_ACTION ITEM_
Below, find the line containing "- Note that" and the line containing "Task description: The"; reproduce exactly those two and every line between them, omitting pictures.

_RECORDED DATA_
BEGIN
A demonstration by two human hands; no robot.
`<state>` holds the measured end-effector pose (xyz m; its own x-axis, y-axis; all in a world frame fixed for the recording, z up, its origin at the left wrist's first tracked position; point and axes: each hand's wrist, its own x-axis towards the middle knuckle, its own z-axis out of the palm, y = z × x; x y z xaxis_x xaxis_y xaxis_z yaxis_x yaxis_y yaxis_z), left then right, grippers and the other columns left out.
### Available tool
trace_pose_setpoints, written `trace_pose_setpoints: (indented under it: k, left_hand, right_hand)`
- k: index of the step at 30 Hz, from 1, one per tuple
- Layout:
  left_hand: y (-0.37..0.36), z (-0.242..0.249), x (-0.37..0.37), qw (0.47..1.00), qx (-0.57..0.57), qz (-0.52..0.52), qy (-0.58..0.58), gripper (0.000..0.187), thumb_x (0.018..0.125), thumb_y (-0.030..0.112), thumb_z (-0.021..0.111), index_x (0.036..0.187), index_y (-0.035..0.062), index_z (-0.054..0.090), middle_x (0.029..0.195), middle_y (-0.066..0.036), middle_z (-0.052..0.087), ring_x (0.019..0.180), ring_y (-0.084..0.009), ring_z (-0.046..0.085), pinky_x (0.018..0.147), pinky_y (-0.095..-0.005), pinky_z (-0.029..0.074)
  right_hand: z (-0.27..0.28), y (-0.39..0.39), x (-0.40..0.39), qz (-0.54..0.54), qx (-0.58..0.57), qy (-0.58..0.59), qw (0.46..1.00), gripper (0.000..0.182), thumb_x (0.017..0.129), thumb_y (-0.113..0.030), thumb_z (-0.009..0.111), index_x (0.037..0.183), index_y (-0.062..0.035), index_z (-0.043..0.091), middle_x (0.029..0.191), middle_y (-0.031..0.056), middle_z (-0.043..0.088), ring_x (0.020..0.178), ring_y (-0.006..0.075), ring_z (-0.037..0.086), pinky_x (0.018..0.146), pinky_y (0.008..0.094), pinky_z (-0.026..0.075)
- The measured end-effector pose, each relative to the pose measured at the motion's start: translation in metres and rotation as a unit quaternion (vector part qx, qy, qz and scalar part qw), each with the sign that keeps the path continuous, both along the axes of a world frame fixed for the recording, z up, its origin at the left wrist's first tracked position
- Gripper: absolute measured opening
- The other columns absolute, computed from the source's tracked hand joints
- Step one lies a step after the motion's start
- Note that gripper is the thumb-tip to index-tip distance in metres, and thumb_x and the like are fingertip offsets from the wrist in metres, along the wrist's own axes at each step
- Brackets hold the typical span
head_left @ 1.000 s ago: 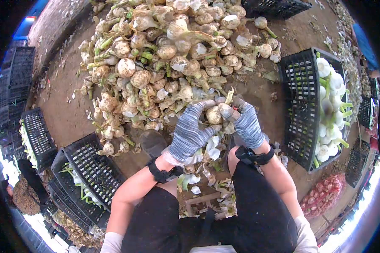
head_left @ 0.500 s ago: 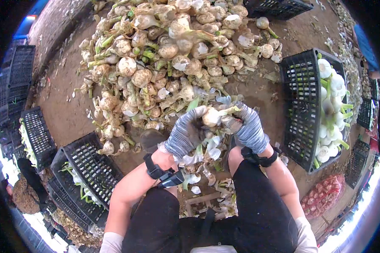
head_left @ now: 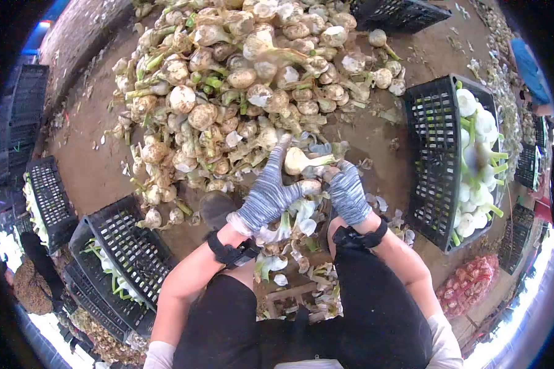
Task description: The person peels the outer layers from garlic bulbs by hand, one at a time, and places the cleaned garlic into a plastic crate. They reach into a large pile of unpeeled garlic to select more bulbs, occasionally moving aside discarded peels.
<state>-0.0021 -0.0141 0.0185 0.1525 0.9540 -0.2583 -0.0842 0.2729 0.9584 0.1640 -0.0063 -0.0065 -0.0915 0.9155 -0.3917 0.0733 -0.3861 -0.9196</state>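
A pale garlic bulb [head_left: 296,161] with a short stem pointing right is between my hands. My left hand [head_left: 266,195], in a grey striped glove, is spread. Its index finger runs along the bulb's left side, and its thumb stretches out below the bulb. My right hand [head_left: 349,195], also gloved, is closed, with its fingertips at the stem's end. Whether a small tool is also in those fingers cannot be made out. Loose peeled skins [head_left: 305,215] hang and lie beneath the hands. Beyond them rises a large heap of soil-stained garlic [head_left: 228,92].
A black crate [head_left: 428,166] of clean white garlic stands tilted at right, beside a red net sack [head_left: 471,286]. More black crates [head_left: 132,246] stand at left, another [head_left: 403,15] behind the heap. At far right a person's blue sleeve [head_left: 529,71] shows.
My left fingers have opened out from around the bulb. The bulb has moved slightly left and looks cleaner, with its outer layers off. My right hand has moved slightly down and closer in.
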Motion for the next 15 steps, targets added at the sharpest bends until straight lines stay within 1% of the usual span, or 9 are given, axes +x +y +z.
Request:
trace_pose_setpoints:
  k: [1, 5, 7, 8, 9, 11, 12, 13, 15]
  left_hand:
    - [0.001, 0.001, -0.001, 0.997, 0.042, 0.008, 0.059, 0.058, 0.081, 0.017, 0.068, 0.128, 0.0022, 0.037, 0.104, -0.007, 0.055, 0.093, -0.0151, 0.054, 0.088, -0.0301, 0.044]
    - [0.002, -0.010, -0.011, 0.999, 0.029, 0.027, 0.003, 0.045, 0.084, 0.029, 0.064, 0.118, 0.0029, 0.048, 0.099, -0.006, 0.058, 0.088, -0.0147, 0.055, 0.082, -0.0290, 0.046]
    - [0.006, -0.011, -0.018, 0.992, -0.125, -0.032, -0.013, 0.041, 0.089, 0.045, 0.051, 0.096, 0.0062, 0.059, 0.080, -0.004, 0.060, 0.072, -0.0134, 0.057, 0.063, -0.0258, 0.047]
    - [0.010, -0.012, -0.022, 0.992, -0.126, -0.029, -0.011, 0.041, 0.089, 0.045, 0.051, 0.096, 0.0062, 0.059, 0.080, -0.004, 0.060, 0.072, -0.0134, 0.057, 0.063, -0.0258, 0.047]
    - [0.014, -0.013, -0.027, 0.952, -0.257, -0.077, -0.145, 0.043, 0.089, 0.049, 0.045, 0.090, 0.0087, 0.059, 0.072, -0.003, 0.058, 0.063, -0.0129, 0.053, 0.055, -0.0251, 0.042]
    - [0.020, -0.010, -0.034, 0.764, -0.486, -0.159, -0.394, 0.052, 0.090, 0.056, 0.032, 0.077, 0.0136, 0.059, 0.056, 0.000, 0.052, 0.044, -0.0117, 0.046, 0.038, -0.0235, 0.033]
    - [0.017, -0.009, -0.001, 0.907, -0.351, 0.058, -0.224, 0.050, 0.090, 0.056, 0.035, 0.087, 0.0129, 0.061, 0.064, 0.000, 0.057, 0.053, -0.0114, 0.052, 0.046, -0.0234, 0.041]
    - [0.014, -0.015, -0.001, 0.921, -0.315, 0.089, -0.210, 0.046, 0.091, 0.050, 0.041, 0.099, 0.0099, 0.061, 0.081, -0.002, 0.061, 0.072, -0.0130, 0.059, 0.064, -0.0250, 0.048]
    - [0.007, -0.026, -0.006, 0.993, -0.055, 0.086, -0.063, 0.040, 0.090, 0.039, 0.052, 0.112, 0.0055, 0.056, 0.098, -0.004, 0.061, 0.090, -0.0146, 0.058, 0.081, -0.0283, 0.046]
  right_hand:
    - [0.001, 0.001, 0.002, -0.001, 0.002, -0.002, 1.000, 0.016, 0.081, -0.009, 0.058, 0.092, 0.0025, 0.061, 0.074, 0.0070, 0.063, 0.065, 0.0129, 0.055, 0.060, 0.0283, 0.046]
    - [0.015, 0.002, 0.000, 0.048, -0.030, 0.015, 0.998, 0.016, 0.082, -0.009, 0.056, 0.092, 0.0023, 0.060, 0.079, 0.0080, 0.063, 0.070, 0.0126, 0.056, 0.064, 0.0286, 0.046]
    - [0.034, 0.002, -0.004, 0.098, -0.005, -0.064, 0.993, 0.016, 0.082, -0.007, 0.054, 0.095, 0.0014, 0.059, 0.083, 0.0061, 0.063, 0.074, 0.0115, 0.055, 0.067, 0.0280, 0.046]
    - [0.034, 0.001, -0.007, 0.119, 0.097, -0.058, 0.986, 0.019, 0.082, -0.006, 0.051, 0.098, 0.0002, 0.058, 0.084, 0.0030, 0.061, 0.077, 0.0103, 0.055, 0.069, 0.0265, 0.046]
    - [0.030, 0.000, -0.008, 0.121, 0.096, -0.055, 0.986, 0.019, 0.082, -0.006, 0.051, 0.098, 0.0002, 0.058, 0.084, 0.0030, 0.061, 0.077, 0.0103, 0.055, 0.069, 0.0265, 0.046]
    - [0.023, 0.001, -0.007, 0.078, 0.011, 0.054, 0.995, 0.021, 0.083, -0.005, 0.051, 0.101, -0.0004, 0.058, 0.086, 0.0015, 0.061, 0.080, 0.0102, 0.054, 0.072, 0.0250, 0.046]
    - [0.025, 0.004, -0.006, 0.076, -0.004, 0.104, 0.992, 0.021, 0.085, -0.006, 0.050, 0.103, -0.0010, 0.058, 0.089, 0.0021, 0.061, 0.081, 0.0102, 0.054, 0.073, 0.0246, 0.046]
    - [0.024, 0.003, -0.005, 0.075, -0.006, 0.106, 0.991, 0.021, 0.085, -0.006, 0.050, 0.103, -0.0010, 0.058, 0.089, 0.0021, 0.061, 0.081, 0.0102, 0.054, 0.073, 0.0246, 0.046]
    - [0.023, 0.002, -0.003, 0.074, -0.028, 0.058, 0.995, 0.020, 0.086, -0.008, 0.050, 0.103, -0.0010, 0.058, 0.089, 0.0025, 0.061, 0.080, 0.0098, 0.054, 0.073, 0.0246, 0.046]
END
_EXPECTED ANSWER_
- Note that gripper is the thumb-tip to index-tip distance in metres, and thumb_x and the like are fingertip offsets from the wrist in metres, along the wrist's own axes at each step
- Brackets hold the typical span
head_left @ 1.000 s ago: 
head_left @ 0.500 s ago: 
head_left @ now: 
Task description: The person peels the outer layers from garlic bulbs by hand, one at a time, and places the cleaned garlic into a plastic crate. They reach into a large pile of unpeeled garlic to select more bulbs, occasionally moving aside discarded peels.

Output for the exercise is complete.